Today I was speaking at a college in rural Pennsylvania, and when I finally finished for the day I took some time to drive around and unwind. I had read about how the town was once eyed by gas companies, who worked to establish 3 major hotels in the sleepy hillside town of under 10k only to later abandon their plans decades ahead of schedule. I had wondered if there were any other repercussions from the move, and I think I found my answer in the numerous unmarked dead end streets I encountered. These weren’t road in the middle of the town, obviously, but rather those left on the outskirts as if to point towards opportunities that were never developed. After three or four of these intersections I stopped and rolled down the windows to let the silence of the moment sweep over me. I don’t know if it was the Pennsylvania air or the fact I am mentally exhausted from a day filled with conversations, but in that moment I realized how much my past year resembled this tiny town. I had underdeveloped opportunities everywhere, dragging down myself and others, all because I had been running from the fact that my best friend died. The November day that brought the worst phone calls I have ever received is fast-approaching, and I didn’t even take time to consider that I hadn’t properly dealt with Justin’s death until somewhere around October 5 of this year.
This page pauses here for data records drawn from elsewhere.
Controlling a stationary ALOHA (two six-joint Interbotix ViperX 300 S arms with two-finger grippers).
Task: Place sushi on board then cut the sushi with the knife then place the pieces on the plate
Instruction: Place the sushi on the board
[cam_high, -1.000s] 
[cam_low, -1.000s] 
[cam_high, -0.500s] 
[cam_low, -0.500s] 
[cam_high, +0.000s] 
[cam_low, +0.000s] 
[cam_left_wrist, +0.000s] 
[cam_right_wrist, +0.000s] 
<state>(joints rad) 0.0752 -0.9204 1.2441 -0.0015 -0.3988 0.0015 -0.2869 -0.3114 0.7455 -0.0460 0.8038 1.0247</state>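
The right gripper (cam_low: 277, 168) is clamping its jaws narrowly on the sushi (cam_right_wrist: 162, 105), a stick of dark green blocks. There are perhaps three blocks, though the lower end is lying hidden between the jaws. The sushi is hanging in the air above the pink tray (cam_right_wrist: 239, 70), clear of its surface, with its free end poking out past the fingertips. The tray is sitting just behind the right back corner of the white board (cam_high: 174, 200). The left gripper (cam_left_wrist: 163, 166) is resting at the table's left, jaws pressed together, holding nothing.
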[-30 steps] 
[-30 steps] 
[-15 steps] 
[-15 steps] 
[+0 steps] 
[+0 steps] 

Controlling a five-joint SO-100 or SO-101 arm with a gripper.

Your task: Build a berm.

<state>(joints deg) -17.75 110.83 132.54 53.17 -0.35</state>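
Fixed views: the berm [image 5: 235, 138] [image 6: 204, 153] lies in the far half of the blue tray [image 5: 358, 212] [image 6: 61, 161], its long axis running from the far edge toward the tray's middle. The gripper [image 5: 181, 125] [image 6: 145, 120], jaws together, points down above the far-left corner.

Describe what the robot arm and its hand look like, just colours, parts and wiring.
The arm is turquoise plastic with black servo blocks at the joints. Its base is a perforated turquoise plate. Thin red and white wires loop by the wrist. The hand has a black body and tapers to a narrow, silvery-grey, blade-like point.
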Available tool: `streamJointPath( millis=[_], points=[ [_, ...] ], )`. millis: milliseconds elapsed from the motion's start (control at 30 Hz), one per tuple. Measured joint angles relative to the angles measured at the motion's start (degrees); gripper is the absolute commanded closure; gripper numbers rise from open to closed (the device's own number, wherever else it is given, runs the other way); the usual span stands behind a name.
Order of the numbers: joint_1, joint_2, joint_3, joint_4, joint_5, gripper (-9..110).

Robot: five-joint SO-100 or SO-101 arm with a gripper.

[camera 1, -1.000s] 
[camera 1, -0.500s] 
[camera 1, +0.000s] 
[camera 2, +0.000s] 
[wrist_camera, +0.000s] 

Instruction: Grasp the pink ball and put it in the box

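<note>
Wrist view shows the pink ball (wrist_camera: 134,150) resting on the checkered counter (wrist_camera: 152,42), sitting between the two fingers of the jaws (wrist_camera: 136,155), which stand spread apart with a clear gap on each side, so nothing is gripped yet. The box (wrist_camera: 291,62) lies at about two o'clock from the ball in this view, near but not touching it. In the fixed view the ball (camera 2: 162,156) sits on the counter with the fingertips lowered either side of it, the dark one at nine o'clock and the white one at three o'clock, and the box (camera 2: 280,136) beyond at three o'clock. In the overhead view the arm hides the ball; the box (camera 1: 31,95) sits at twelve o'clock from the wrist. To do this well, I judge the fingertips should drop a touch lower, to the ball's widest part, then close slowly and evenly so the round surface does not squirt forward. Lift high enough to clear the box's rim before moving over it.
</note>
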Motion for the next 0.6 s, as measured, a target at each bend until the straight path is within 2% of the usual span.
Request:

The strange part is, having realized what it is that I’ve been struggling with for so long I’ve since begun to feel like I am growing in leaps and bounds. I feel as if I am seeing the world through fresh eyes, and I am beginning to notice other things about myself that I perhaps have been fighting as well. Thoughts about what I really want out of life, and what I plan to do to reach that point, if I am able to at all. I like to think of it as finally seeing the ‘big picture’ instead of being obsessed with the details, and I’ve gotta say that it seems quite beautiful. I wish Justin were here to see it, but I know I will carry a piece of him with me wherever I go. He’ll be the person I dedicate my first book to, and the first name on the acceptance speech I keep just in case I ever do something that allows me to make one of those corny speeches. I’ll toast his life with our friends, and we’ll share stories about him until our time comes.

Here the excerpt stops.